Researchers also analyzed the difference it made if people added Fuzeon (enfuvirtide) to their OBR, and whether it was the first time they’d used the drug or if they’d already been on it for some time. For Fuzeon first-timers, roughly 62 percent of both of the dosing groups taking Selzentry had virus levels of less than 50 copies after 48 weeks, compared to 27 percent of those on placebo. For people who’d already taken Fuzeon before starting the trial, 25 percent of those taking Selzentry once daily and 32 percent taking it twice a day had less than 50 copies at 48 weeks, compared to just 3 percent of people taking the placebo.
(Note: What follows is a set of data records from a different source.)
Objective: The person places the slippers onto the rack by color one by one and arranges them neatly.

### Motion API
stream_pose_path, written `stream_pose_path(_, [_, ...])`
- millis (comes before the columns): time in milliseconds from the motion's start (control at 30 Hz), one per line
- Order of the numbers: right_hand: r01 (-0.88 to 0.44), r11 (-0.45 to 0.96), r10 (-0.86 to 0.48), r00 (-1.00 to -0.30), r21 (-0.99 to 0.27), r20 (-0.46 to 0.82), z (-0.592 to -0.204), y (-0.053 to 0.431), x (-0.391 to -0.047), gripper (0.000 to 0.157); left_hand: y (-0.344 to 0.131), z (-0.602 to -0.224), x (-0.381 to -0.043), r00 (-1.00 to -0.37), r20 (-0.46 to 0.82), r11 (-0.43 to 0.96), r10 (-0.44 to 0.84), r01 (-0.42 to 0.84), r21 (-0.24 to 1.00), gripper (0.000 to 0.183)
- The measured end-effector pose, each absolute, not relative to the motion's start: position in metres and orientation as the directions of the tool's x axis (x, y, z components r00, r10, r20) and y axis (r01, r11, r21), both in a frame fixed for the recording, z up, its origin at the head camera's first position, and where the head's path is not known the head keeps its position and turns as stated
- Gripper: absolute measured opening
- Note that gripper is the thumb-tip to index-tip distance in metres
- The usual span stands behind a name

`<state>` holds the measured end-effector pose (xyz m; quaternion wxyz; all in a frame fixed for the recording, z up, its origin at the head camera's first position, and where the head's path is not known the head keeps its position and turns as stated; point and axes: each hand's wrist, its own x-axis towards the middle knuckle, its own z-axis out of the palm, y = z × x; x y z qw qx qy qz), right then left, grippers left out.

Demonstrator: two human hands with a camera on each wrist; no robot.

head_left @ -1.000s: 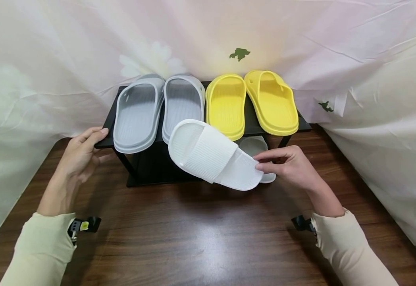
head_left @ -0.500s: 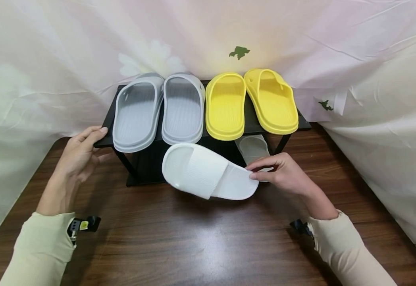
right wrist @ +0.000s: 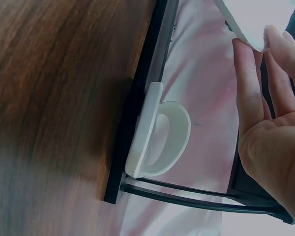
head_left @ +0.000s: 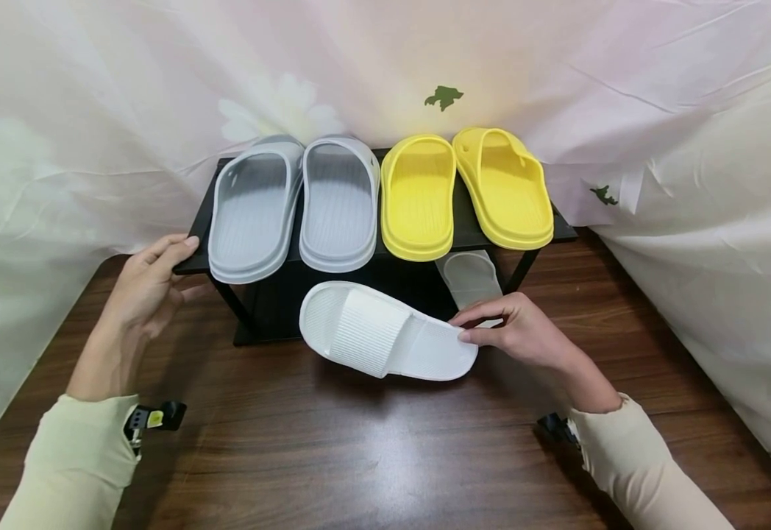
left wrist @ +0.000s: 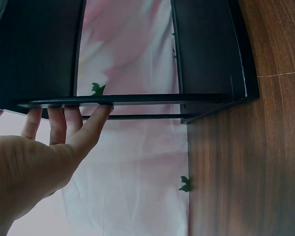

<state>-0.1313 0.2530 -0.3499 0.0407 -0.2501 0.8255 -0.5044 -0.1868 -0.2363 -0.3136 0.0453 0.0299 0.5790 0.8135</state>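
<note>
In the head view my right hand (head_left: 524, 331) pinches the heel of a white slide slipper (head_left: 368, 331), its strap side up and toe pointing left. The slipper hangs in front of the black shoe rack (head_left: 200, 254), apart from it. Its heel shows in the right wrist view above the fingers (right wrist: 248, 83). At the rack's left end my left hand (head_left: 143, 287) grips the top shelf's edge. In the left wrist view those fingertips (left wrist: 105, 109) meet the side bar. A matching slipper (right wrist: 174, 140) lies on the lower shelf's right end, partly hidden in the head view.
On the top shelf stand two grey clogs (head_left: 249, 221) at left and two yellow clogs (head_left: 418, 199) at right, side by side. A pale flowered cloth (head_left: 385, 59) hangs behind and at both sides. Brown wood-look floor (head_left: 293, 456) spreads in front.
My right hand has moved down and slightly left with the white slipper, from over the top shelf's front edge to lower in front of the rack. My left hand stays put.
</note>
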Motion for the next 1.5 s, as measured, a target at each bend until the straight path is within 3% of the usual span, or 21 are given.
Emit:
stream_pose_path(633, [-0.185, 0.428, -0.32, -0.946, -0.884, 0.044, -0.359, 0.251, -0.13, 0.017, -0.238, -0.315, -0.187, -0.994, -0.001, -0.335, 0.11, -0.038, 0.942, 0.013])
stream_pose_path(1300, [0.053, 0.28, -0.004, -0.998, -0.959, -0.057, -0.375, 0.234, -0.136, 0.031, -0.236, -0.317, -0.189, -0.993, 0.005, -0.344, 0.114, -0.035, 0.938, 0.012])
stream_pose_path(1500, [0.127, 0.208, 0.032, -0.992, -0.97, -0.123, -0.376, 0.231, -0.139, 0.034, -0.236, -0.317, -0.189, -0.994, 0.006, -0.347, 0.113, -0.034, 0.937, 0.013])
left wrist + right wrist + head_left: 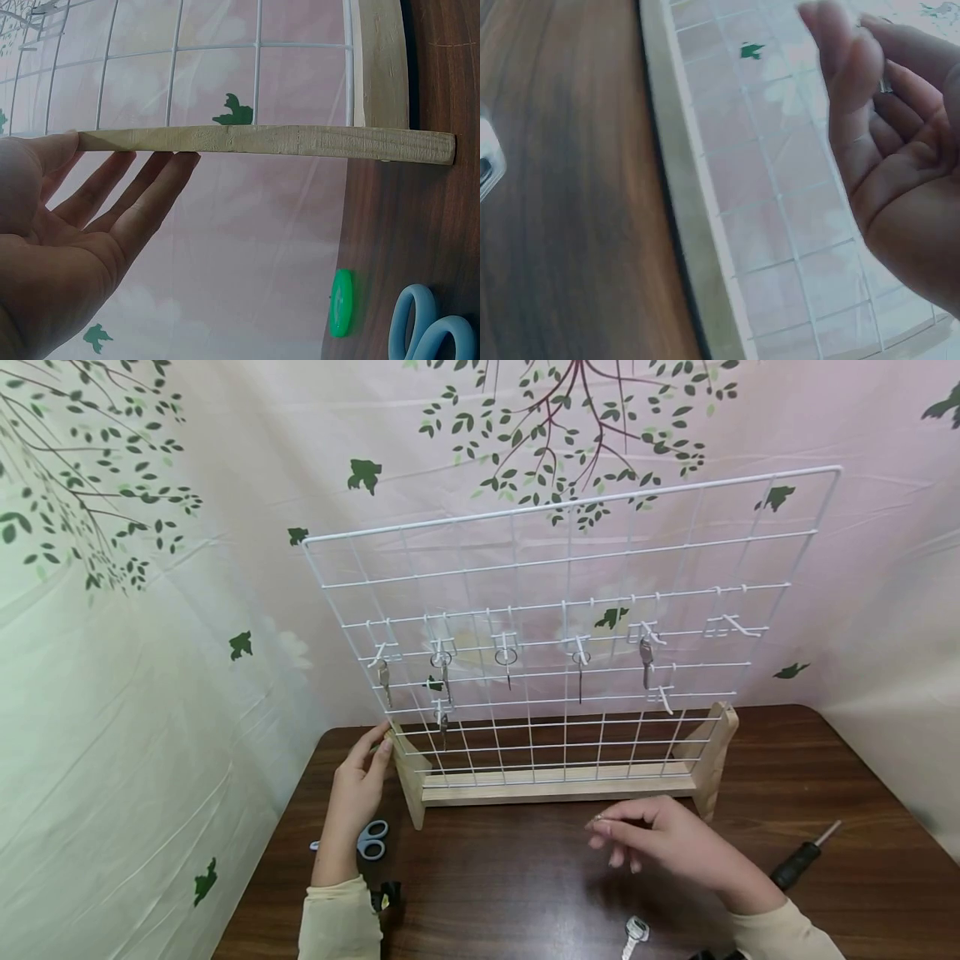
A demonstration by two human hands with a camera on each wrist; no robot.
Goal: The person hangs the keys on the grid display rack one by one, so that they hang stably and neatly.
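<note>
A white wire grid rack stands on a wooden base, with several keys hanging from its hooks, such as the key toward the right. My left hand grips the upper part of the rack's left wooden side panel, thumb on one side and fingers on the other. In front of the base, my right hand pinches a small metal key between thumb and forefinger. Most of that key is hidden by the fingers. Another key lies on the table below.
Blue-handled scissors lie at the left, near a green round object. A screwdriver with a black handle rests at the right. Two white hooks on the right, such as the upper hook, bear no key. A printed cloth hangs behind the table.
</note>
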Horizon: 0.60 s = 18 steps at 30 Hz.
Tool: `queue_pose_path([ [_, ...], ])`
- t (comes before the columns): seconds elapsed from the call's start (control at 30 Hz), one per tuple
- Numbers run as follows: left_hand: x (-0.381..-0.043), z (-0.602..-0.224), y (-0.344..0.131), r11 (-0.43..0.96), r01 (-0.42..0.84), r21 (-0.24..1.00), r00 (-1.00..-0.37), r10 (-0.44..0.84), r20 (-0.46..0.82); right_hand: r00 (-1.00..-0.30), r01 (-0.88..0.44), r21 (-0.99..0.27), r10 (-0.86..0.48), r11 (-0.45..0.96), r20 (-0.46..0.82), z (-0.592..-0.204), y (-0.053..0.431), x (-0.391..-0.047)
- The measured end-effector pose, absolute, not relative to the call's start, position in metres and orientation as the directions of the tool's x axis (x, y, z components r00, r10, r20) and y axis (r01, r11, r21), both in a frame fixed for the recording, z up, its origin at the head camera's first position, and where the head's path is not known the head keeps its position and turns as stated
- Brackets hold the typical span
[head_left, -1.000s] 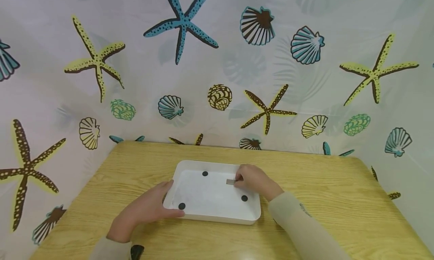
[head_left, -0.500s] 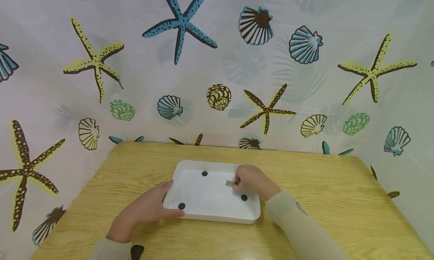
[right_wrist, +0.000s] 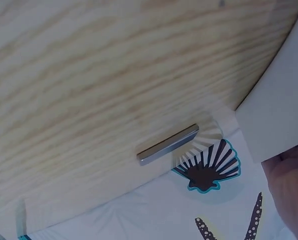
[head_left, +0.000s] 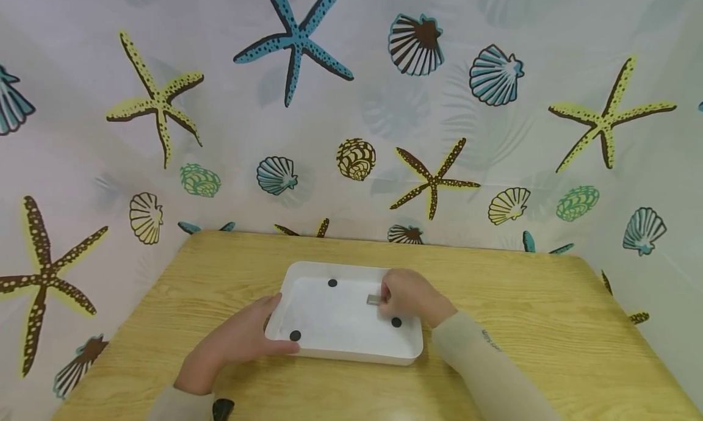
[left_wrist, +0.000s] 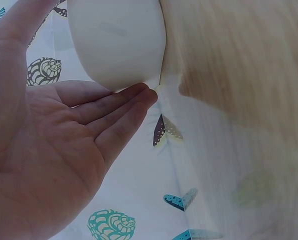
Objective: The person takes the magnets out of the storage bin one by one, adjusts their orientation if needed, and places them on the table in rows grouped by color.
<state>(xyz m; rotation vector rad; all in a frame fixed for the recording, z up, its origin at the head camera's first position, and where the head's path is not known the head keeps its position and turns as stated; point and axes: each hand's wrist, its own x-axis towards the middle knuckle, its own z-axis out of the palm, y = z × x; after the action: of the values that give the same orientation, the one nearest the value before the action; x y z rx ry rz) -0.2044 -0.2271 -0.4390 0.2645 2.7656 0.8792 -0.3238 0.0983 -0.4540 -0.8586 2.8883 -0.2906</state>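
Note:
A shallow white tray point(head_left: 329, 314) with several black round pads lies on the wooden table. My left hand point(head_left: 236, 335) holds its near left corner, thumb along the front wall and fingers at the left side. In the left wrist view those fingers point(left_wrist: 121, 112) reach the tray's pale outer wall point(left_wrist: 119, 45). Over the right part of the tray, my right hand point(head_left: 409, 296) is curled round a small flat grey piece point(head_left: 373, 299); only its end sticks out, the rest is hidden. The right wrist view catches just an edge of this hand point(right_wrist: 291, 187) beyond the white tray wall point(right_wrist: 281, 100).
In the right wrist view, a short shiny metal bar point(right_wrist: 168, 145) shows against the table. The wooden tabletop point(head_left: 522, 311) extends around the tray. Behind it hangs a white curtain point(head_left: 351, 110) printed with starfish and shells.
The right hand and the grey piece have shifted slightly toward the near side of the tray. The left hand and the tray stay in place.

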Motion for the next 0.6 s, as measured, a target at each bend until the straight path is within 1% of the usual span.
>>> queue_pose_path([
  [0.13,-0.206,-0.438,-0.227,0.809,0.114,0.576,-0.959,0.241,-0.148,-0.821,-0.558,-0.181,-0.57,0.81,-0.021,-0.447,0.101,-0.323],
  [0.33,-0.205,-0.439,-0.226,0.813,0.114,0.571,-0.959,0.241,-0.152,-0.817,-0.564,-0.172,-0.576,0.808,-0.024,-0.435,0.107,-0.319],
  [0.6,-0.204,-0.437,-0.225,0.81,0.126,0.573,-0.957,0.251,-0.145,-0.809,-0.583,-0.157,-0.588,0.797,0.014,-0.424,0.118,-0.317],
])
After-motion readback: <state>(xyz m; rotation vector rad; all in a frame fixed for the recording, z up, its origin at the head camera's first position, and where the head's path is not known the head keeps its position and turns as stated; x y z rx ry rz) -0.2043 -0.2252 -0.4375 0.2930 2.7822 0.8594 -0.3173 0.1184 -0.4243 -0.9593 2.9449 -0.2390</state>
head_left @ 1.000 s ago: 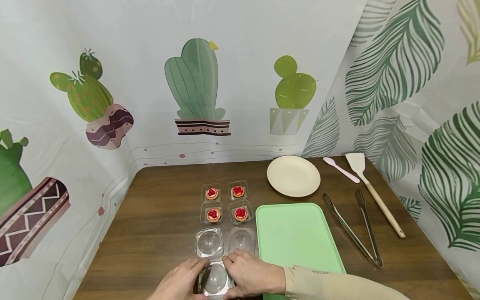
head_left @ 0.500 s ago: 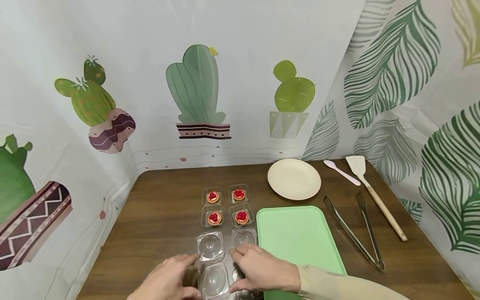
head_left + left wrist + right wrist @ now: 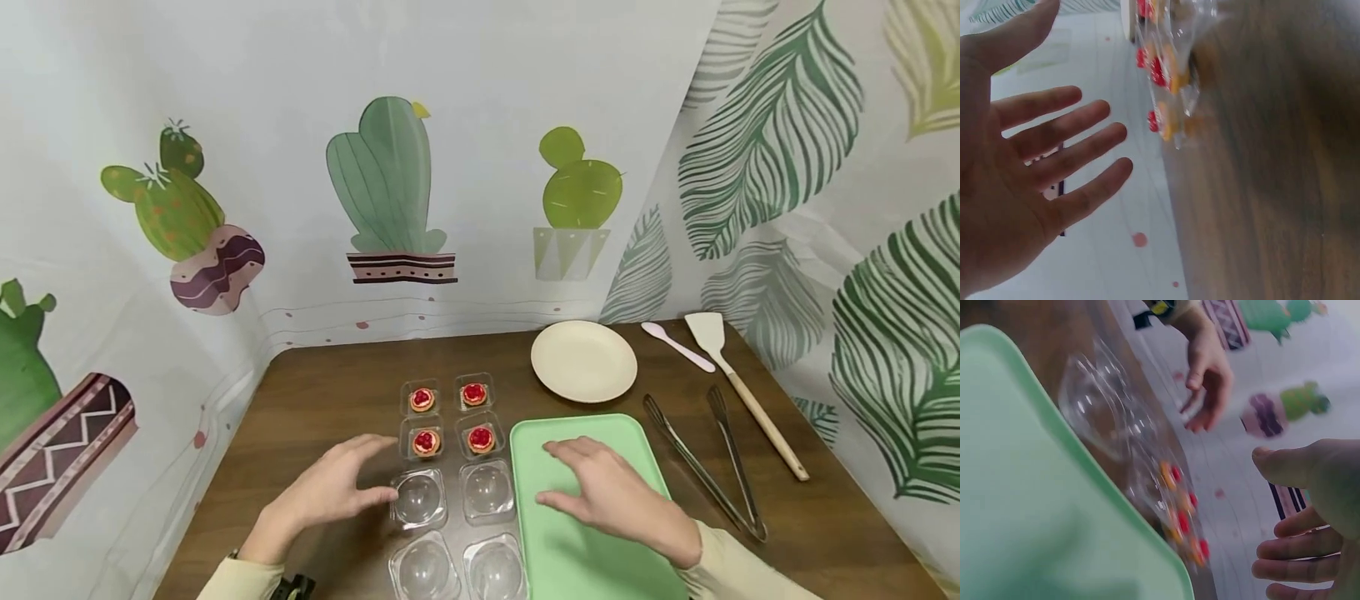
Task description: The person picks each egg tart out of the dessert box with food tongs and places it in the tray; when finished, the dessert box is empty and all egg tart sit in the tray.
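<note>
My left hand hovers, fingers spread, just left of a clear domed plastic lid. Above the green tray my right hand is held in the air with nothing in its fingers. To the right of the first lid lies a second lid. Two more, a front left lid and a front right lid, sit nearer me. Beyond the lids, several red-topped tarts stand in open clear square containers, among them a tart. The left wrist view shows the left palm bare.
A cream plate is at the back, behind the tray. On the right lie a pink spoon, a white spatula with a wooden handle and metal tongs. A patterned cloth wall borders the table's back edge.
The lids held together at the front now lie side by side in two places. Both hands have let go, risen and parted, the left going left, the right going right over the tray.
</note>
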Demonstrator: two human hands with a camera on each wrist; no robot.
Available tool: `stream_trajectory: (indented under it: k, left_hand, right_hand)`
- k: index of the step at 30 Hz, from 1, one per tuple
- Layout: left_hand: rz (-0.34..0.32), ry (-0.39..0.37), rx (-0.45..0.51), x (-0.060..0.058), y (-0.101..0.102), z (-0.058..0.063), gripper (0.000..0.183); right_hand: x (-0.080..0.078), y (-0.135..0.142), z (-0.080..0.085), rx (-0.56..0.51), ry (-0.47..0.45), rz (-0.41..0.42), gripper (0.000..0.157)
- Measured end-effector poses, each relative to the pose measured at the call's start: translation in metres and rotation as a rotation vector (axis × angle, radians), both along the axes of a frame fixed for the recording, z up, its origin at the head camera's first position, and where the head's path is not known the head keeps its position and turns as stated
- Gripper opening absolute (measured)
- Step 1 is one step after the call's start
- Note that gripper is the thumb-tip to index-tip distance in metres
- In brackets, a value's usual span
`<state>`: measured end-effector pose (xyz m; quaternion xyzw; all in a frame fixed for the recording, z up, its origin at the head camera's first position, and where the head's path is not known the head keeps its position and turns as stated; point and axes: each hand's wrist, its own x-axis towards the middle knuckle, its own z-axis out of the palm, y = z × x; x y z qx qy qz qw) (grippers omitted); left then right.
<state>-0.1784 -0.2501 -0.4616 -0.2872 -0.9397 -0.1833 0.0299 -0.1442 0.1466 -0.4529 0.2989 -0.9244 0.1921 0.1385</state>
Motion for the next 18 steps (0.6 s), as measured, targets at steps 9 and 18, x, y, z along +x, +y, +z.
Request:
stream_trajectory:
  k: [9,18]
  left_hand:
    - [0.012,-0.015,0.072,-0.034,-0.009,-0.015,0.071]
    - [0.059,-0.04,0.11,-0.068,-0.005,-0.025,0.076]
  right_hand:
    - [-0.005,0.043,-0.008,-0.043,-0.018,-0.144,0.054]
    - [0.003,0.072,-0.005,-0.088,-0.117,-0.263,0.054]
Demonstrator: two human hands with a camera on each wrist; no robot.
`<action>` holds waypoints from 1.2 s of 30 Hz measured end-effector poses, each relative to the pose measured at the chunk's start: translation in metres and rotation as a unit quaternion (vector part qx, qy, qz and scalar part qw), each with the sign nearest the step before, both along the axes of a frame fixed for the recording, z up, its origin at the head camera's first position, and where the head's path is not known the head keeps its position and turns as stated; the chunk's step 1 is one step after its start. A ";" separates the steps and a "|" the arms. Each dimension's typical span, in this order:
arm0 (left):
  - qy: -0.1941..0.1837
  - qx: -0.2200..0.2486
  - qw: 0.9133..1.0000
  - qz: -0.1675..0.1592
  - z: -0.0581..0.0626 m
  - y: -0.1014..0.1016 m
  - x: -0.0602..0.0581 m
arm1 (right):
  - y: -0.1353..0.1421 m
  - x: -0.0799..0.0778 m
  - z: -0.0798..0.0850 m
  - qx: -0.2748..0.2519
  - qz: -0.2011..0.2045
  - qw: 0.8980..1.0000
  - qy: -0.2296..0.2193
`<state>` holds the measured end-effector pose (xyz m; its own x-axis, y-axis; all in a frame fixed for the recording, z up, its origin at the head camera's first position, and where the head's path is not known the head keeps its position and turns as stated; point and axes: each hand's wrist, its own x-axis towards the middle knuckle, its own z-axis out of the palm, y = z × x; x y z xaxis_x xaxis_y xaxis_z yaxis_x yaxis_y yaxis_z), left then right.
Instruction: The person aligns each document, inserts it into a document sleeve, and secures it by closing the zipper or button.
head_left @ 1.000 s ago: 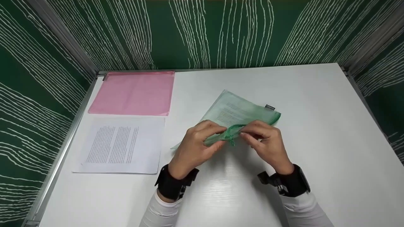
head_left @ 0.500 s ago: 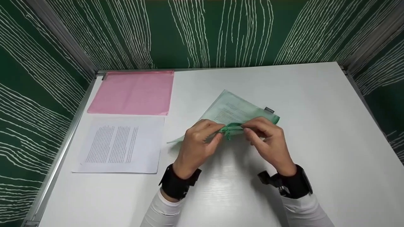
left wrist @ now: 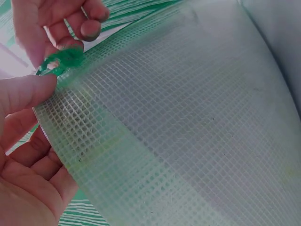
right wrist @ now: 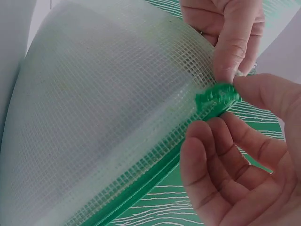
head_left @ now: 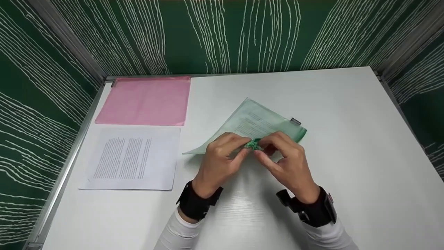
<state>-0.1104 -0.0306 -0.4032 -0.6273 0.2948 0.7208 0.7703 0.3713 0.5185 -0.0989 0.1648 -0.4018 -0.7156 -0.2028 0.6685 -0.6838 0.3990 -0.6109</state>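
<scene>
A translucent green mesh zipper pouch (head_left: pixel 256 121) with printed paper showing through it is tilted, its near edge lifted off the white table. My left hand (head_left: pixel 222 156) pinches the pouch's near corner between thumb and fingers. Right beside it, my right hand (head_left: pixel 288 156) pinches the bunched green zipper end (right wrist: pixel 216 99) at that same corner, thumb and index finger close to the left fingertips. The green zipper strip (right wrist: pixel 136 188) runs away from the corner along the pouch's edge in the right wrist view. Whether the zipper pull lies under my fingertips I cannot tell.
A pink zipper pouch (head_left: pixel 144 100) lies flat at the table's back left. In front of it is a stack of printed paper (head_left: pixel 130 159). Green panels with white lines (head_left: pixel 232 38) stand round the white table (head_left: pixel 347 139).
My right hand has moved left, so its fingertips now almost meet the left ones at the pouch's corner. The stretch of zipper between the hands has shortened. My left hand keeps its pinch.
</scene>
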 end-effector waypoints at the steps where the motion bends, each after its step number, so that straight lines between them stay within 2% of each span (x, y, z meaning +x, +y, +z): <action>1: 0.003 -0.001 1.000 -0.001 0.000 0.001 0.000 | 0.000 0.000 0.000 0.001 -0.003 1.000 0.001; 9: 0.019 -0.013 1.000 -0.012 0.000 0.003 0.002 | 0.000 -0.001 -0.003 -0.002 0.002 1.000 0.013; 16: 0.027 -0.029 0.999 -0.008 0.002 0.002 0.002 | 0.001 0.000 -0.002 -0.010 0.003 1.000 0.007; 22: 0.033 -0.038 0.999 -0.007 0.003 0.000 0.001 | 0.003 0.002 0.002 -0.020 0.023 1.000 -0.005; 26: 0.032 -0.052 0.998 -0.007 0.003 -0.001 0.001 | 0.005 0.004 0.004 -0.016 0.034 0.999 -0.021; 29: 0.028 -0.063 0.998 -0.009 0.003 -0.001 0.001 | 0.006 0.005 0.005 -0.024 0.050 0.997 -0.051; 33: 0.023 -0.063 0.998 -0.015 0.004 -0.002 0.001 | 0.009 0.004 0.007 -0.045 0.088 0.990 -0.104; 36: 0.027 -0.058 0.998 -0.016 0.004 -0.003 0.001 | 0.011 0.002 0.007 -0.048 0.103 0.987 -0.116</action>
<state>-0.1095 -0.0333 -0.3994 -0.5769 0.3976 0.7135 0.8086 0.4013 0.4302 -0.0965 0.1759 -0.3946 -0.8024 -0.3031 0.5142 -0.5810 0.1992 -0.7892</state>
The incidence of side effects was no greater among those in the Selzentry groups compared with those in the placebo group. The most common side effects in all three groups included diarrhea, nausea, headache and fatigue. People taking Selzentry had slightly more respiratory side effects than people taking placebo. Lastly, very few people in any group had dangerous elevations in liver enzymes, which suggests that Selzentry is a liver-friendly drug.

As reported in MOTIVATE 1, people who had virologic failure while taking Selzentry were watched closely to see if the tropism of their virus switched from CCR5 to CXCR4. People who had this switch after failing, however, still maintained CD4 counts that were significantly higher than those taking a placebo, indicating that there were no harmful effects to the immune system—as had once been feared—if a tropism switch occurs while on treatment.